Caroline was quick to say, “Of course, Mr. Hutchinson, I’ll show you to our Presidential suite, make sure your bags are delivered immediately, if they’re not already there.”
“Please,” he said, glancing at me and addressing us all. “Ca
ll me Hutch.”
*
I was torn with conflicting emotions walking away from that greeting. On the one hand, I was relieved. Thank goodness he’s not some nasty blowhard, I reasoned, at least he’s not revealed that yet. And that little girl seems sweet enough, understandably timid.

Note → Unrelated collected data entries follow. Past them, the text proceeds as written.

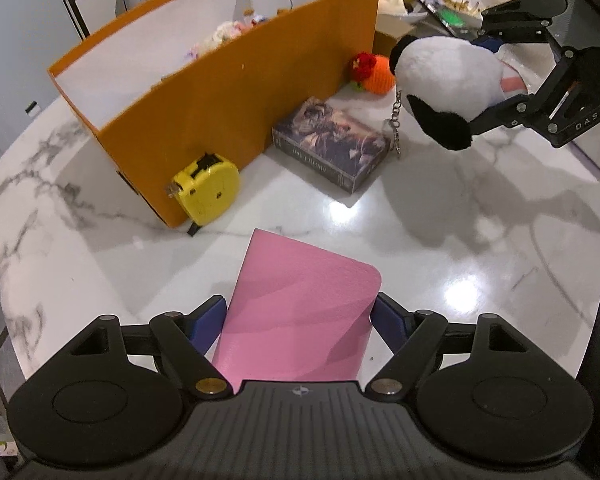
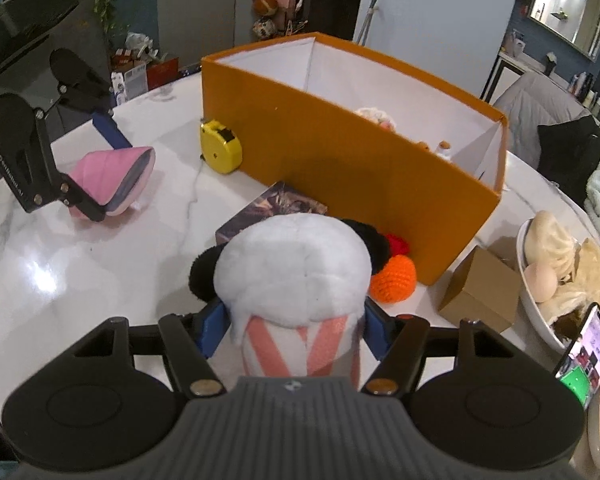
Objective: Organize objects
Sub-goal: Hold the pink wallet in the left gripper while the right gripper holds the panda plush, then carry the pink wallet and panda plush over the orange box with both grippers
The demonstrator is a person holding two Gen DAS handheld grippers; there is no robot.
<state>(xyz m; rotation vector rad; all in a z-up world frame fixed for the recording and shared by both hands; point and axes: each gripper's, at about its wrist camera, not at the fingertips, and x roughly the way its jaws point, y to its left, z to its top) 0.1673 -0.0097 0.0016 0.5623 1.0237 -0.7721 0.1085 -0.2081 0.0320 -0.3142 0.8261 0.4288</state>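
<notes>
Pink notebook (image 1: 296, 312) sits between the blue pads of the left gripper (image 1: 298, 316) in the left wrist view, its edges against both pads, so the widely spread jaws clamp it across its width above the white marble table (image 1: 100, 264). Ahead of this gripper and slightly left stands the orange box (image 1: 228, 92), open at the top, with small soft items inside. A yellow tape measure (image 1: 208, 188) leans against the box's near corner, and a dark picture-covered book (image 1: 332, 140) lies just ahead, touching the box's long wall. Beyond the book an orange crocheted toy (image 1: 374, 74) rests by the box. Up to the right, the right gripper (image 1: 480, 76) carries a white and black plush toy (image 1: 444, 84), clear of the table, a keychain dangling from it.

From the right wrist, the plush toy (image 2: 296, 272) fills the space between the right gripper's (image 2: 294, 328) pads, which press into its striped body at a middling spread. Just ahead lie the book (image 2: 268, 204) and the crocheted toy (image 2: 394, 280), with the orange box (image 2: 340, 160) behind them and the tape measure (image 2: 220, 150) at its left corner. Far left, the left gripper (image 2: 108, 168) holds the notebook (image 2: 112, 178), bowed, over the table (image 2: 80, 280). To the right sit a brown carton (image 2: 480, 292), a bowl of food (image 2: 540, 320) and a phone (image 2: 588, 352).
</notes>
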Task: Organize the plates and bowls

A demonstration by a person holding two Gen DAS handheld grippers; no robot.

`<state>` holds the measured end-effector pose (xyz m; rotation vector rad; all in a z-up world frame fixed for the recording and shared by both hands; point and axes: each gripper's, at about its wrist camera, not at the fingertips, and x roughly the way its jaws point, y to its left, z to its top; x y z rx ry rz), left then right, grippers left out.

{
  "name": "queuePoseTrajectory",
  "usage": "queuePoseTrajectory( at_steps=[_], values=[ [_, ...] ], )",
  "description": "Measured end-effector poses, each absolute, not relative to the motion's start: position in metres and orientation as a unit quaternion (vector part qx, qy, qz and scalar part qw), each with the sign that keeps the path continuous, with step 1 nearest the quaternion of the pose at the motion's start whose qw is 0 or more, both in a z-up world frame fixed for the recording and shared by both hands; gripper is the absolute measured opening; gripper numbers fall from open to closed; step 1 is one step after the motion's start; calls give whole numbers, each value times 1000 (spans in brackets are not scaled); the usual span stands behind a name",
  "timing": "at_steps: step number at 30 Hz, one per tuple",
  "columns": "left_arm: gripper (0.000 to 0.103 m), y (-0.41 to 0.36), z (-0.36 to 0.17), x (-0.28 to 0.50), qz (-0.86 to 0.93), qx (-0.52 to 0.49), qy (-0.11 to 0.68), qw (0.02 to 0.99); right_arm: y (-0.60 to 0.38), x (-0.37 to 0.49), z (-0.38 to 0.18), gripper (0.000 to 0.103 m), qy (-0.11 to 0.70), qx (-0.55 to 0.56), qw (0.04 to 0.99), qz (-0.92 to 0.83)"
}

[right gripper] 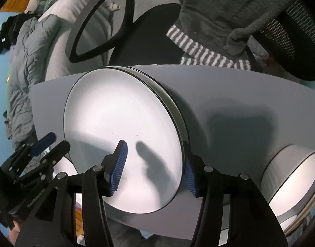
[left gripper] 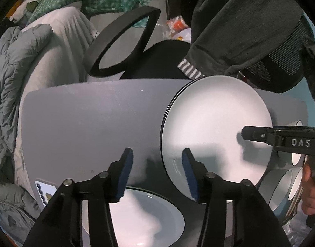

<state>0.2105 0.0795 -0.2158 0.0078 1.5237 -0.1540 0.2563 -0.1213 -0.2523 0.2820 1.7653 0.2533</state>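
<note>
A white plate with a dark rim [right gripper: 120, 135] lies on top of another plate on the grey table [right gripper: 229, 94]; it also shows in the left wrist view [left gripper: 215, 129]. My right gripper [right gripper: 154, 168] is open, its jaws straddling the plate's near right edge, one finger over the plate and one outside the rim. My left gripper [left gripper: 157, 175] is open and empty above the table, over a second white plate [left gripper: 149, 216] at the near edge. White bowls [right gripper: 291, 177] lie tipped on their sides at the right, also in the left wrist view [left gripper: 285, 189].
A black office chair [left gripper: 157, 59] with a dark garment [left gripper: 239, 20] draped on it stands behind the table. A bed with grey bedding [left gripper: 23, 65] is at the left. A phone [left gripper: 44, 191] lies on the table's near left corner.
</note>
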Motion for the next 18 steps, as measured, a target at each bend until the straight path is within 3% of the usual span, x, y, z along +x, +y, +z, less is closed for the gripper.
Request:
queuePoseTrajectory(
  at_steps=[8, 18],
  values=[
    [65, 82, -198, 204, -75, 7, 667, 741, -124, 251, -248, 56, 759, 141, 631, 79],
    [65, 81, -188, 186, -86, 5, 660, 746, -122, 241, -237, 64, 740, 123, 660, 44]
  ],
)
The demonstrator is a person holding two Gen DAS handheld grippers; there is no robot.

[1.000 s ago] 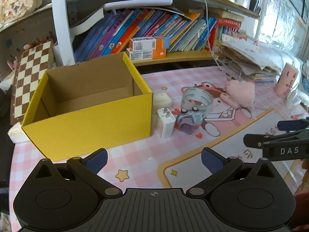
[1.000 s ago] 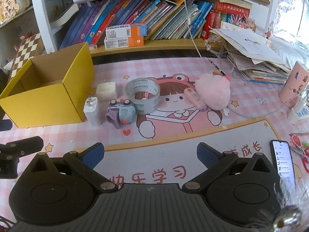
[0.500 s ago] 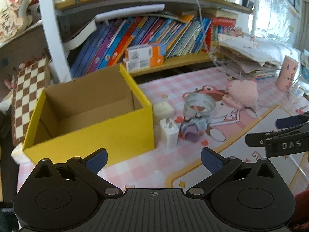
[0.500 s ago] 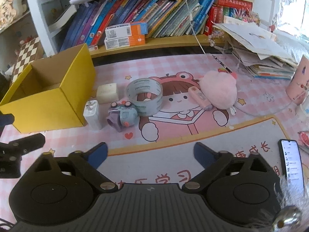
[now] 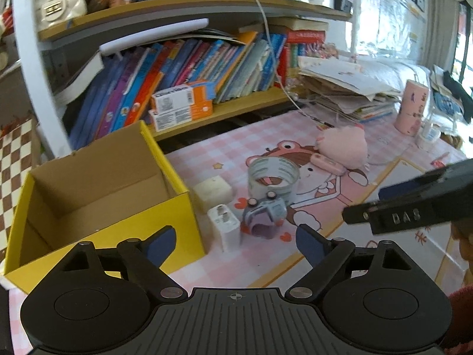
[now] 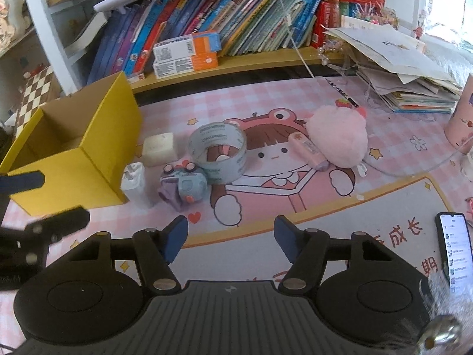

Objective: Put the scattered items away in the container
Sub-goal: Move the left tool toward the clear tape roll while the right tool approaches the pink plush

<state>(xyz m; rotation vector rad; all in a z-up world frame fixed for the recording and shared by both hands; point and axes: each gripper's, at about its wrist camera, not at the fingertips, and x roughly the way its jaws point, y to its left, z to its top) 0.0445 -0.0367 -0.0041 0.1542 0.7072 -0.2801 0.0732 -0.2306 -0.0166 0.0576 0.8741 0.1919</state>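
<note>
Crowding is your chief hazard: ahead of the right claw point(image 6: 230, 241) the white charger point(image 6: 134, 185), the toy camera point(image 6: 184, 186) and the tape roll point(image 6: 218, 151) sit touching or nearly so, and the charger stands on end just beside the wall of the yellow box point(image 6: 97, 159). If you bring a finger down between them without a clean gap, you will likely topple the charger or push the toy camera into the roll. Both claws are empty; their jaws have just been closing with nothing between them, the right one now about half spread, the left claw point(image 5: 235, 241) only slightly narrowed. Narrowed jaws may not straddle the tape roll, so in my judgement you should widen before any approach to it. The two claws also hang near each other, the left one at the left edge of the right claw's view; a crossing reach risks a knock. The box stands open and bare inside, ahead and left of both claws. Count on the table point(image 6: 325, 207): one charger, one toy camera, one tape roll, one cream block point(image 6: 158, 149), one pink tube point(image 6: 307, 151), one pink plush point(image 6: 337, 136), all outside the box; one phone point(image 6: 453, 248) lies right of the right claw.
</note>
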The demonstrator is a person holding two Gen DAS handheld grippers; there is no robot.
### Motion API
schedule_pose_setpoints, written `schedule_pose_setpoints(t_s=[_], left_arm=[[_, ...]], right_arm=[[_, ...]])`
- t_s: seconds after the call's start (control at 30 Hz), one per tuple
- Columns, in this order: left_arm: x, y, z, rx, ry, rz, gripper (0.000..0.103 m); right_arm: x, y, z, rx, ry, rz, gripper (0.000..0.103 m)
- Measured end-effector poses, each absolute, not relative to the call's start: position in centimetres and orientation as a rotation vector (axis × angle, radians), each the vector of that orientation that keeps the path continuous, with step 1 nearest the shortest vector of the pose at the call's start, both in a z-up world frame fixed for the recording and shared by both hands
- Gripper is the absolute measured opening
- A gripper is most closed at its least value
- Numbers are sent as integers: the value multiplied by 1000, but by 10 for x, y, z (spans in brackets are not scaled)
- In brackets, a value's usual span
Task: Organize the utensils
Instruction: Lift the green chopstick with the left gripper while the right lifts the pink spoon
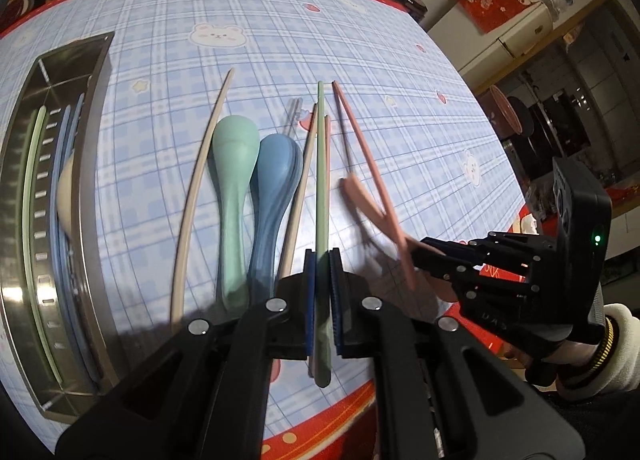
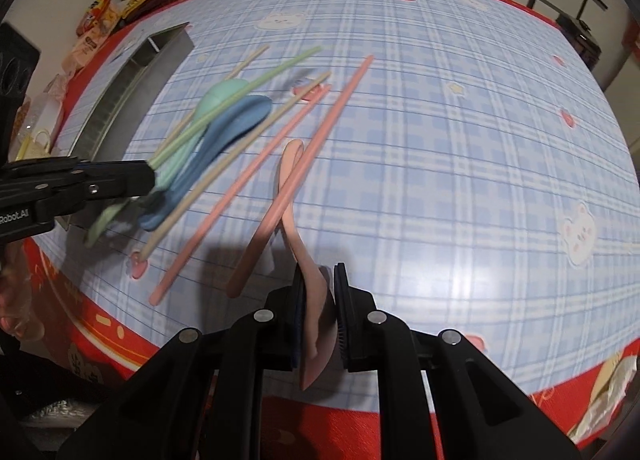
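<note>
Left gripper (image 1: 322, 292) jaws clamp the green chopstick (image 1: 321, 196); right gripper (image 2: 320, 312) jaws clamp the blurred pink spoon (image 2: 298, 220).

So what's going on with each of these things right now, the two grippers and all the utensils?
Left gripper: shut on green chopstick, raised off the table.
Right gripper: shut on pink spoon handle.
Green spoon: lying on table.
Blue spoon: lying beside the green spoon.
Pink chopsticks: loose on table.
Beige chopsticks: loose on table.
Metal tray: already holds some utensils.
</note>
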State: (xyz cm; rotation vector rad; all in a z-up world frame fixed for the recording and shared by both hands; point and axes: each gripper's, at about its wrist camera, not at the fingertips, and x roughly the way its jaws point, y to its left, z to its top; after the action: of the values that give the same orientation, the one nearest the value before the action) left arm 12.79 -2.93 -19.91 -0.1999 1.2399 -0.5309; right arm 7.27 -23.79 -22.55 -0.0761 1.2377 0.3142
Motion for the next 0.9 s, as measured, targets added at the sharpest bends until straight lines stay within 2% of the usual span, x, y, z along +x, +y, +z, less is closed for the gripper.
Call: schedule_pose_setpoints(t_s=[0.9], left_arm=[[104, 11, -173, -249, 1124, -481, 11]], right_arm=[[49, -264, -193, -5, 1187, 201, 14]])
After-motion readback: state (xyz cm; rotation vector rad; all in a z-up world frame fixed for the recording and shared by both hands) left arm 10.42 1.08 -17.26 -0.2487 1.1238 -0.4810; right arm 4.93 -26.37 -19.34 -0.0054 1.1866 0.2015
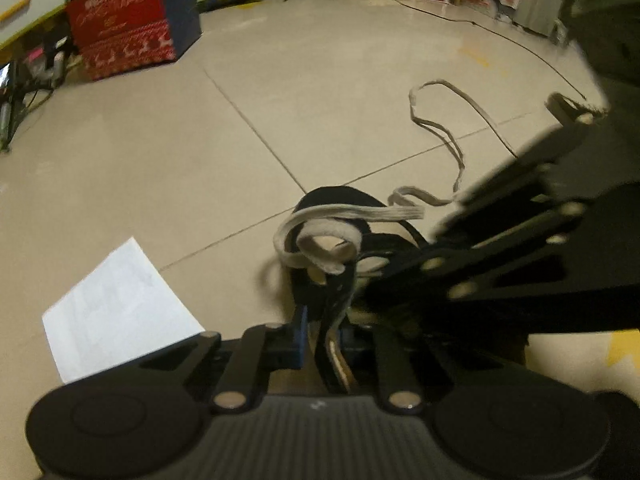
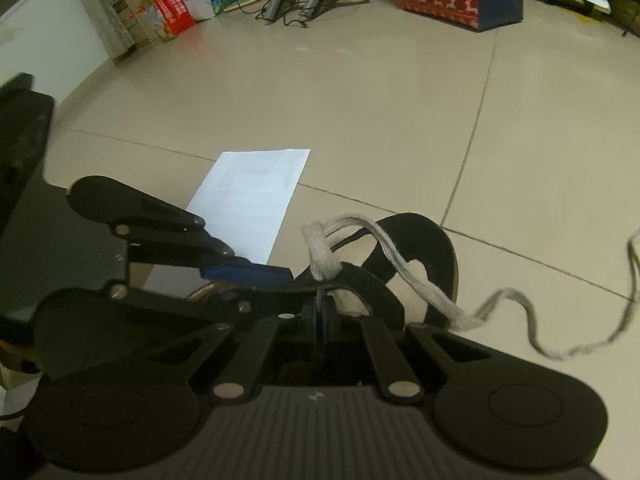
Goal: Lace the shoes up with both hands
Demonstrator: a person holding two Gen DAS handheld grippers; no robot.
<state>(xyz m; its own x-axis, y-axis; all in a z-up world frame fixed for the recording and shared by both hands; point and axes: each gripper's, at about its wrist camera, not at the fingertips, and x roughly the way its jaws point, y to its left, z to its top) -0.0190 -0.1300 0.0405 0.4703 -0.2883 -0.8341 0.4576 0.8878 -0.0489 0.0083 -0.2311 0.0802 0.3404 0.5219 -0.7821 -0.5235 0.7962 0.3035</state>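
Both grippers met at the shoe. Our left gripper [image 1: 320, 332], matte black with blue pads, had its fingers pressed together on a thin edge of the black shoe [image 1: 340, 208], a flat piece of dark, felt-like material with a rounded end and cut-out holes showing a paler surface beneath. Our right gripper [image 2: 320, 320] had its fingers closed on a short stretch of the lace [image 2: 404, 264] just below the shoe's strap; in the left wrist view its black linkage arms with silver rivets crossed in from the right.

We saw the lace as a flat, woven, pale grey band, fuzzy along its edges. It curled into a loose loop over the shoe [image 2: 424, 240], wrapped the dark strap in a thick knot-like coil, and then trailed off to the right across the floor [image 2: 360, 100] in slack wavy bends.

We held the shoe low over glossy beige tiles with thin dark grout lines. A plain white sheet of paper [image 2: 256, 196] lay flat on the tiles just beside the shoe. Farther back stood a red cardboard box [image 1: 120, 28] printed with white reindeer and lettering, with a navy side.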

But that only stirred up other feelings, and the more I thought about them, the more complicated they were. I was a little bit jealous of Caroline, I couldn’t deny it. There was a part of me that wanted to be the kind of person she was, so pretty and sexy, so at home in her own skin. Caroline was gorgeous and she knew it, and that was something I was only beginning to understand. Caroline was also so comfortable around strangers, so … experienced. At twenty-one, I was craving experiences of my own, more and more. But there were other things to consider. I was the captain’s daughter, that carried responsibilities. I represented him and he represented Oceania, which represented the whole Fantasia Cruise Line. I wasn’t about to trash all that just to cavort with some strange men, even if something inside me was screaming out to do it. That voice would go unheard by the rest of the world, at least for the time being, I was committed. That tortured plea was coming louder and more often, but it would have to go unanswered.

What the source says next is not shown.